CUTENSOR_STATUS_SUCCESS – on success and an error code otherwise


cutensorMpDestroy()#

cutensorStatus_t cutensorMpDestroy(cutensorMpHandle_t handle)#

Frees all resources associated with the provided cutensorMp handle.

This function deallocates all memory and resources associated with a cutensorMp handle that was previously created by cutensorMpCreate. After calling this function, the handle becomes invalid and should not be used in subsequent cutensorMp operations.

Remark

blocking, no reentrant, and thread-safe

Parameters:

handle[inout] The cutensorMpHandle_t object that will be deallocated

Return values:

CUTENSOR_STATUS_SUCCESS – on success and an error code otherwise


Tensor Descriptors#


cutensorMpTensorDescriptor_t#

typedef struct cuTensorMpTensorDescriptor *cutensorMpTensorDescriptor_t#

cutensorMpCreateTensorDescriptor()#

cutensorStatus_t cutensorMpCreateTensorDescriptor(
const cutensorMpHandle_t handle,
cutensorMpTensorDescriptor_t *desc,
const uint32_t numModes,
const int64_t extent[],
const int64_t elementStride[],
const int64_t blockSize[],
const int64_t blockStride[],
const int64_t nranksPerMode[],
const uint32_t nranks,
const int32_t ranks[],
const cudaDataType_t dataType,
)#

Creates a distributed tensor descriptor for multi-process tensor operations.
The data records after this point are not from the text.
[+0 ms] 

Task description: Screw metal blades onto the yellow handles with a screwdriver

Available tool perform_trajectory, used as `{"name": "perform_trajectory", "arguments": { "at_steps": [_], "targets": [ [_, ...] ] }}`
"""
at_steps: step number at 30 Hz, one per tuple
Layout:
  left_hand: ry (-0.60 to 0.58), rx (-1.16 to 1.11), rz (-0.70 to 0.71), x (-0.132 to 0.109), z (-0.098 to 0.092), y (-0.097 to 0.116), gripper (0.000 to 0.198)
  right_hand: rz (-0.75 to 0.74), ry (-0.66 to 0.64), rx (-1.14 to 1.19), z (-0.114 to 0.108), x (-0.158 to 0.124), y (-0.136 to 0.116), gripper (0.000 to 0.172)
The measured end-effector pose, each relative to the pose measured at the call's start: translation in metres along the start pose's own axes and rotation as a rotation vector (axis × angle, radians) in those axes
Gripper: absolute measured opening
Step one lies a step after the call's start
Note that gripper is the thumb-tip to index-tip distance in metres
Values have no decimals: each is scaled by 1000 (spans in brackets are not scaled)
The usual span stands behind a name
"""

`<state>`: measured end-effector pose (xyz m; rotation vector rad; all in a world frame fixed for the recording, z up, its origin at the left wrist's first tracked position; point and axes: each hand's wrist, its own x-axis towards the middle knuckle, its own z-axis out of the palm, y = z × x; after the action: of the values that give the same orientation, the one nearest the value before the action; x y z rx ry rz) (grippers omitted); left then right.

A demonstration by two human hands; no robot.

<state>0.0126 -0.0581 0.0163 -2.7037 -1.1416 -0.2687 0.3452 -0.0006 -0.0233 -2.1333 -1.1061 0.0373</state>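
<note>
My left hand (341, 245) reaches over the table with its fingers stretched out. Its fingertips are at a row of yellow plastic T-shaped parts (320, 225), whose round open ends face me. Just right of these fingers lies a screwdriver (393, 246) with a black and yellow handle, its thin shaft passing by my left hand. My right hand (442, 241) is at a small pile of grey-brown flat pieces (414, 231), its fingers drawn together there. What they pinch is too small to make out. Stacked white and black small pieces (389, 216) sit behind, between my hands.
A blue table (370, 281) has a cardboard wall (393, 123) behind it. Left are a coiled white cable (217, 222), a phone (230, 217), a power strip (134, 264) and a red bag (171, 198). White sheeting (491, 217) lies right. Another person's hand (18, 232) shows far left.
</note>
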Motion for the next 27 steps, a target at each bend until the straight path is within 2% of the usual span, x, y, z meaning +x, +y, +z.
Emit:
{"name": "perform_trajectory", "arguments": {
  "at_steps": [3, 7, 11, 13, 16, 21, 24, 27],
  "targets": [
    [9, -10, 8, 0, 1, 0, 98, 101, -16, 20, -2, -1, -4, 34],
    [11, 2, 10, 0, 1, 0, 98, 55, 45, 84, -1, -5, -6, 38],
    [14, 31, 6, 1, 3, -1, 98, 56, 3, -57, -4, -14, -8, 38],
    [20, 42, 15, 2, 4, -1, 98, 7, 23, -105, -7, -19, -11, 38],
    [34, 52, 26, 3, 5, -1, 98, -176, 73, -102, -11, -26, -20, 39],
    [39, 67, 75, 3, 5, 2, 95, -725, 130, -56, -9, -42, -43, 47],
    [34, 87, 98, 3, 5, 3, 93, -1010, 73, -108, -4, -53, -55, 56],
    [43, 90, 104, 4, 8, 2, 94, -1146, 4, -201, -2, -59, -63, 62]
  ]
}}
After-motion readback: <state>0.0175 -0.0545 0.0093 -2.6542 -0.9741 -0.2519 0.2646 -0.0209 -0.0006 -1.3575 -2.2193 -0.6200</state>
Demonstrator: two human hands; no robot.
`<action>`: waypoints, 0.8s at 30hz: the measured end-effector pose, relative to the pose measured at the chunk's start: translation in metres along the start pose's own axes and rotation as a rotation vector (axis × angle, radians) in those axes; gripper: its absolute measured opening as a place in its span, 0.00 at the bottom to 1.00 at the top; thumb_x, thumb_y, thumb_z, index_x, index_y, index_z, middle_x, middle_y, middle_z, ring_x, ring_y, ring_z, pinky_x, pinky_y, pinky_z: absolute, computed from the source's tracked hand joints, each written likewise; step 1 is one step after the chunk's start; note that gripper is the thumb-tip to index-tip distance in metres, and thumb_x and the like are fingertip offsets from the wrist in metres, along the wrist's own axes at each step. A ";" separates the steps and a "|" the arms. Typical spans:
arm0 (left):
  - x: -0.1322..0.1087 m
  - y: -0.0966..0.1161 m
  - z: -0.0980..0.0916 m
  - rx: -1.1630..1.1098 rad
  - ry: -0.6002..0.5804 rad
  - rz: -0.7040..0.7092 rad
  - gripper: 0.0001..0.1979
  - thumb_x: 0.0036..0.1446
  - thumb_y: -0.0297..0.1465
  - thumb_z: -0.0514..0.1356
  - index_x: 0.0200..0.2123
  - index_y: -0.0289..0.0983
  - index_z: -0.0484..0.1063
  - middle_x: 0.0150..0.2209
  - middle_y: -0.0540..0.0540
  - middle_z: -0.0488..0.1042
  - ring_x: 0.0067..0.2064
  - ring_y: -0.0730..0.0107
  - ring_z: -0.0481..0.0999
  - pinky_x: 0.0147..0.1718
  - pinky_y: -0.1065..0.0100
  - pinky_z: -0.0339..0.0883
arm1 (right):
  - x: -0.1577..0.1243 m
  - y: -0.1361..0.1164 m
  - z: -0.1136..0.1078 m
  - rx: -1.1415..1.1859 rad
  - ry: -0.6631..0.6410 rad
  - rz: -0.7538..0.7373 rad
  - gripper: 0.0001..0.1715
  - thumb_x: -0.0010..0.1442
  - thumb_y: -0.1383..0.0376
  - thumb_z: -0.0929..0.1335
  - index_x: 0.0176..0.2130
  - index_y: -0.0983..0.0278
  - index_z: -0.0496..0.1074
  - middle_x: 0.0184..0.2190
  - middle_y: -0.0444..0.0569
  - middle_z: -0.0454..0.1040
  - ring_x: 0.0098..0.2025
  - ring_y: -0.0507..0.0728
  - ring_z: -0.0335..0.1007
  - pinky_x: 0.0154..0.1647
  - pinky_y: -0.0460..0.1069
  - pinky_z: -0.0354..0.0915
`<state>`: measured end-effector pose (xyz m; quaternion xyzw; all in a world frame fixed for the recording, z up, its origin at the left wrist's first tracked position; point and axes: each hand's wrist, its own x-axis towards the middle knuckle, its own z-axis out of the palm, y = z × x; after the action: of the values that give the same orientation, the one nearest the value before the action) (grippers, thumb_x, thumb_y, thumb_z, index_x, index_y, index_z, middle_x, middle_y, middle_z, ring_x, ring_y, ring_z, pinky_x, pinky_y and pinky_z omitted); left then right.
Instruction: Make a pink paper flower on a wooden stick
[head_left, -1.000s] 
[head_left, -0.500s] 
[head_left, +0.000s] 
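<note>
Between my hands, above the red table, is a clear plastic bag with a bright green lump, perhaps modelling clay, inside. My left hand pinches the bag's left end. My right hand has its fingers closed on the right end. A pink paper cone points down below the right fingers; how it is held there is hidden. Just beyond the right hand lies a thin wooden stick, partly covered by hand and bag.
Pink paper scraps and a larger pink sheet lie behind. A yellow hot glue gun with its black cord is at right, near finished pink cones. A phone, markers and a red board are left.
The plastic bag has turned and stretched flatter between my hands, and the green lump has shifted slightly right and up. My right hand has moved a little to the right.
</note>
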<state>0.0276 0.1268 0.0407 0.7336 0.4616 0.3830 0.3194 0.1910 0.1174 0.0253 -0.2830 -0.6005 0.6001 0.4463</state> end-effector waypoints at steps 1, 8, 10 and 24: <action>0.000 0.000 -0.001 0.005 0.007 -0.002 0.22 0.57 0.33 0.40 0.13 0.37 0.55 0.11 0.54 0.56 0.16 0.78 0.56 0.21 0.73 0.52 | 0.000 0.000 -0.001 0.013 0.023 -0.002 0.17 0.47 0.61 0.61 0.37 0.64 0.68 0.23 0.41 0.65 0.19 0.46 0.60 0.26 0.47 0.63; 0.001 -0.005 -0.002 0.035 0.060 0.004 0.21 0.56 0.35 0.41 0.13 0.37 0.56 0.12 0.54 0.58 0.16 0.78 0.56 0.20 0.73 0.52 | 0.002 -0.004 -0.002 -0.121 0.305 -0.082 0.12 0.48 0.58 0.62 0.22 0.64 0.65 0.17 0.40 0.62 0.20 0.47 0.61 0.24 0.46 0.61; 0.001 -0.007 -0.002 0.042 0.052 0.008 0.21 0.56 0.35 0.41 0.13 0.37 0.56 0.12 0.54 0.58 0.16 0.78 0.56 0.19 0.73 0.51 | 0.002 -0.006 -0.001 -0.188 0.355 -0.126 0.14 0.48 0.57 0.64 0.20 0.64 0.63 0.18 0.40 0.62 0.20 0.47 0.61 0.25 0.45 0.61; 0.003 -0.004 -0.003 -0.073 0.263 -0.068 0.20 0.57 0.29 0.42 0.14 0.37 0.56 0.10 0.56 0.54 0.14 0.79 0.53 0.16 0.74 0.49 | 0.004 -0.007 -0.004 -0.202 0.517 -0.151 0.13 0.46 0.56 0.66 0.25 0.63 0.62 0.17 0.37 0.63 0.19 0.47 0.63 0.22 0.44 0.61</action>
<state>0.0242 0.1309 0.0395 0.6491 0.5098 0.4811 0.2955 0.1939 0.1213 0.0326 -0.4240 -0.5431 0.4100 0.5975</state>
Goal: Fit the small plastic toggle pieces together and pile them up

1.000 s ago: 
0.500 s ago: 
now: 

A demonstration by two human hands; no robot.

This function creates a tensor descriptor that defines the structure and distribution of a multi-dimensional tensor across multiple processes. Unlike regular cuTENSOR tensor descriptors, this descriptor includes information about how the tensor is partitioned and distributed across different processes in the MPI communicator.

The tensor is described by its modes (dimensions), extents (sizes along each mode), and strides for elements and blocks. The distribution is specified through block sizes, block strides, and nranks-per-mode, which determine how the tensor data is partitioned across the participating processes.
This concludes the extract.